*** Records for this task ***
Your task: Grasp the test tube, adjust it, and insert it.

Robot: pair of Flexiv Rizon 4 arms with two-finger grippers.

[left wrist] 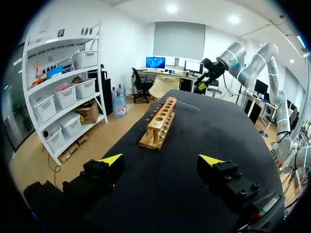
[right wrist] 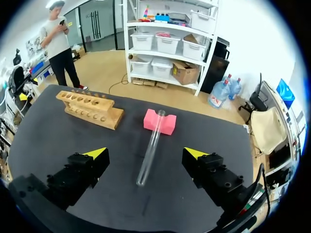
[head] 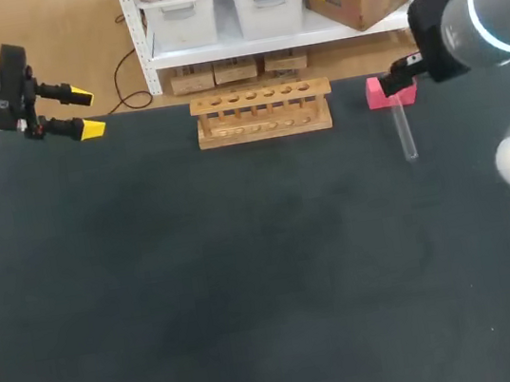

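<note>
A clear test tube (head: 405, 133) lies on the black table, its far end propped on a pink foam block (head: 381, 92). In the right wrist view the test tube (right wrist: 150, 150) runs ahead of my right gripper (right wrist: 145, 153), lined up with the gap between its open fingers and lower than them. The wooden rack (head: 262, 112) with a row of holes stands at the table's back middle. My left gripper (head: 85, 112) hovers open over the table's back left corner, far from the rack (left wrist: 160, 122). In the head view my right arm's body hides the right gripper.
The pink block (right wrist: 159, 121) sits between the rack (right wrist: 90, 108) and the table's right edge. The black mat (head: 249, 278) stretches bare across the middle and front.
</note>
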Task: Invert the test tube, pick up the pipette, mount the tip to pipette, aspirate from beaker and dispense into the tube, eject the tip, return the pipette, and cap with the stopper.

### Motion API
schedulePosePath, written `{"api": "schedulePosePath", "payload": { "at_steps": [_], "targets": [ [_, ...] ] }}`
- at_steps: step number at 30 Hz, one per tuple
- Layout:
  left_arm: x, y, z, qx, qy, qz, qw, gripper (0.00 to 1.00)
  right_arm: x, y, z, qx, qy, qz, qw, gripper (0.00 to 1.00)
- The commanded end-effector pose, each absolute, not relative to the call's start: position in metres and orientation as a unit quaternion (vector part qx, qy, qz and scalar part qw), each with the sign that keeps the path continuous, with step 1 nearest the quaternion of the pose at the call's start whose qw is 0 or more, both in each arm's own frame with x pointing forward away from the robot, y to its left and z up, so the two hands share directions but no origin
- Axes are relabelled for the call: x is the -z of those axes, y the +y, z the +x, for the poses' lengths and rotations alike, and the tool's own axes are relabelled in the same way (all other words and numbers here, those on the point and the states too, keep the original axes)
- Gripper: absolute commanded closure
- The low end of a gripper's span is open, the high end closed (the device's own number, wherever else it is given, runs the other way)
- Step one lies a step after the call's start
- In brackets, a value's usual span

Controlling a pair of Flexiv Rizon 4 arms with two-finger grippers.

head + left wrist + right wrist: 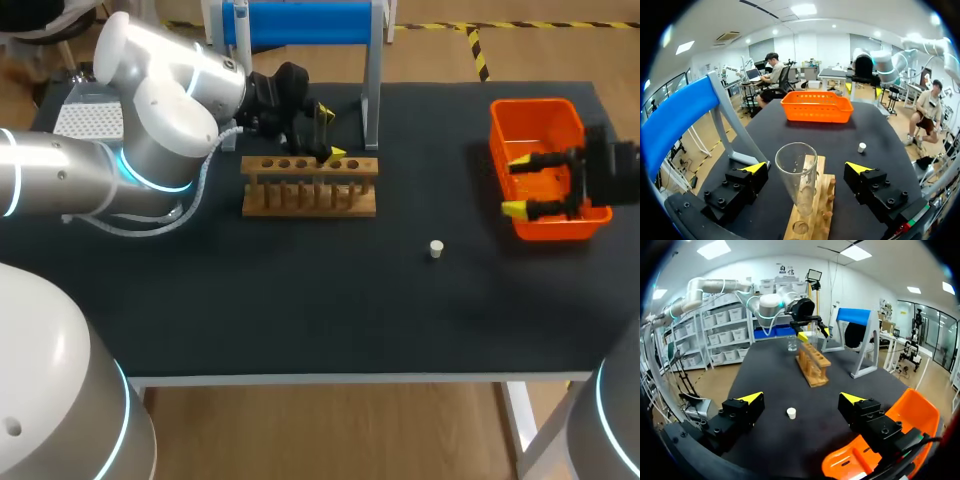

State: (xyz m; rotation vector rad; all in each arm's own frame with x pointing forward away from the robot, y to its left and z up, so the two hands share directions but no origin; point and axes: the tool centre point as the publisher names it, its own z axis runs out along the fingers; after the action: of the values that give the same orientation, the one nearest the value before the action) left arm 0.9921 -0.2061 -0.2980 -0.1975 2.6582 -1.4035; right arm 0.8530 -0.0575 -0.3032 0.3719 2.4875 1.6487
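A clear test tube (pixel 797 177) stands on the wooden rack (pixel 812 215) with its open mouth toward the left wrist camera. My left gripper (pixel 806 168) is open around it, both fingers well apart from the glass. From above, that gripper (pixel 325 135) hovers at the back of the rack (pixel 310 190). A small white stopper (pixel 436 248) lies on the black table; it also shows just ahead of my open right gripper (pixel 802 398) as the stopper (pixel 791 413). The right gripper (pixel 516 184) sits beside the orange bin (pixel 535 120), holding nothing. A glass beaker (pixel 792 343) stands beyond the rack (pixel 813 365).
A blue-topped stand (pixel 300 25) rises behind the rack at the table's back edge. The orange bin (pixel 880 445) lies under my right gripper's outer finger. A perforated white plate (pixel 88 118) lies at the back left corner.
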Motion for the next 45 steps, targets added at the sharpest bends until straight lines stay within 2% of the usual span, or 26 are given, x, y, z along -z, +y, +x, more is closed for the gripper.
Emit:
{"api": "schedulePosePath", "payload": {
  "at_steps": [1,19,45],
  "targets": [
    [0.299,-0.206,0.992,0.466,0.880,-0.065,0.066,0.00,0.326,-0.047,0.848,-0.564,0.812,0.120,0.086,0.00],
    [0.299,-0.206,0.992,0.466,0.880,-0.065,0.066,0.00,0.378,-0.012,0.840,-0.519,0.841,0.116,0.100,0.00],
    [0.299,-0.206,0.992,0.466,0.880,-0.065,0.066,0.00,0.407,0.016,0.840,-0.474,0.863,0.142,0.101,0.00]
  ]
}}
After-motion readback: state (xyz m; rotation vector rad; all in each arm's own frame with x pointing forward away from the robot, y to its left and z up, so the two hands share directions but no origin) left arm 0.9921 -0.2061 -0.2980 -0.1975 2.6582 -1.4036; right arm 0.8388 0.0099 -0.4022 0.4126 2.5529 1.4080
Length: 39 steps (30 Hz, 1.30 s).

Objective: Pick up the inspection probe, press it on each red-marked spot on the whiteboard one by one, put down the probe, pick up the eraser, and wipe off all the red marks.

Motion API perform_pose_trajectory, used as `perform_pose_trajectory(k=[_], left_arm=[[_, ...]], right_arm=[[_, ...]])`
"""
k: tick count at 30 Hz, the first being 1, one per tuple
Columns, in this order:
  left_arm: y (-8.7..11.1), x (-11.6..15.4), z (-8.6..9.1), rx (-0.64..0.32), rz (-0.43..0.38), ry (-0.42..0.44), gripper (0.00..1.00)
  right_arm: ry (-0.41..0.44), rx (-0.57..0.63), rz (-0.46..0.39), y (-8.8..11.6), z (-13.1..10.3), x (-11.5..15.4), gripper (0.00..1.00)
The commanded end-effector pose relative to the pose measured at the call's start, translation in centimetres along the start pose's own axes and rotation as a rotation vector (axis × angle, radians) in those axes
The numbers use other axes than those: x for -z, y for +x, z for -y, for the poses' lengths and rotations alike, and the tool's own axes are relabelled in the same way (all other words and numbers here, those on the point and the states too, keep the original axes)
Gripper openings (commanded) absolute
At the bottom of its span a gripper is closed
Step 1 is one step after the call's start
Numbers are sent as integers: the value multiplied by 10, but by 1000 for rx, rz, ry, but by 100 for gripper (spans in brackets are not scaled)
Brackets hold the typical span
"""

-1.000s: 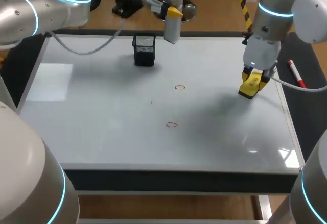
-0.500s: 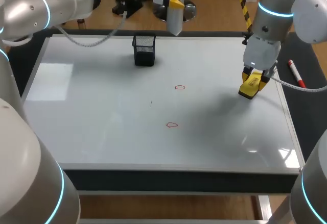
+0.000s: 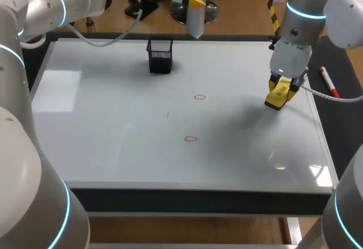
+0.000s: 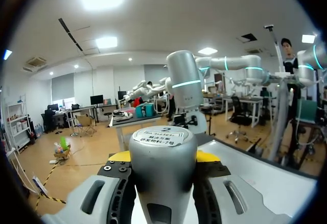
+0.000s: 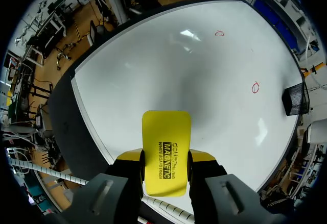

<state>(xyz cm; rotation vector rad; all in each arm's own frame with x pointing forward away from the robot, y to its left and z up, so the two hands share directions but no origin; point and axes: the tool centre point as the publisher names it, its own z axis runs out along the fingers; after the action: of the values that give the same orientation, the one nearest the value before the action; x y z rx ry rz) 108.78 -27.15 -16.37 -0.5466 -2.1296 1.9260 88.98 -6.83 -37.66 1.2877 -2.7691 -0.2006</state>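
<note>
My left gripper (image 3: 193,0) hangs above the whiteboard's (image 3: 113,124) far edge, shut on the silver cylindrical probe (image 3: 195,19), whose tip points down. In the left wrist view the probe (image 4: 162,165) fills the gap between the yellow-tipped fingers of the left gripper (image 4: 163,157). My right gripper (image 3: 284,85) holds the yellow eraser (image 3: 277,97) just over the board's right side. The eraser (image 5: 166,150) sits clamped in the right gripper (image 5: 165,157). Two small red marks (image 3: 199,97) (image 3: 190,139) lie mid-board; both marks (image 5: 219,33) (image 5: 255,87) show ahead of the eraser.
A black mesh pen holder (image 3: 160,55) stands at the back of the board, left of the probe; the holder (image 5: 295,99) also shows in the right wrist view. A red marker (image 3: 328,82) lies on the dark mat beyond the board's right edge.
My left arm has swung, carrying the probe slightly right and farther back. The right arm and eraser have stayed put.
</note>
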Motion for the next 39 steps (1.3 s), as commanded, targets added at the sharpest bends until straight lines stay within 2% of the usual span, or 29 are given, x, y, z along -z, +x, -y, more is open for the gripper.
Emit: perform_pose_trajectory(k=[1, 14, 21, 28, 35, 39], left_arm=[[-6, 2, -1, 1, -126, 4, 0], [-6, 2, -1, 1, -126, 4, 0], [-6, 2, -1, 1, -126, 4, 0], [-6, 2, -1, 1, -126, 4, 0], [-6, 2, -1, 1, -126, 4, 0], [-6, 2, -1, 1, -126, 4, 0]], right_arm=[[3, 2, -2, 1, 1, 0, 0], [3, 2, -2, 1, 1, 0, 0], [17, 82, -25, -12, -18, 7, 0], [56, 219, -79, -42, -54, 11, 0], [78, 379, -136, -85, -92, 3, 0], [68, 453, -134, -108, -109, -3, 0]])
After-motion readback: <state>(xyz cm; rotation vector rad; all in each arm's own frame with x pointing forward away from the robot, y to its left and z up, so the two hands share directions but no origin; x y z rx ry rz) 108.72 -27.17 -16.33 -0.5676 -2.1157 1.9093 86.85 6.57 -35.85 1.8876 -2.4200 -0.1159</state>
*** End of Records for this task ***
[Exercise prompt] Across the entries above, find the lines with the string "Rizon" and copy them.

[Result]
Robot: pair of Flexiv Rizon 4 arms with two-finger grippers.
Controlling a pair of Flexiv Rizon 4 arms with two-finger grippers.

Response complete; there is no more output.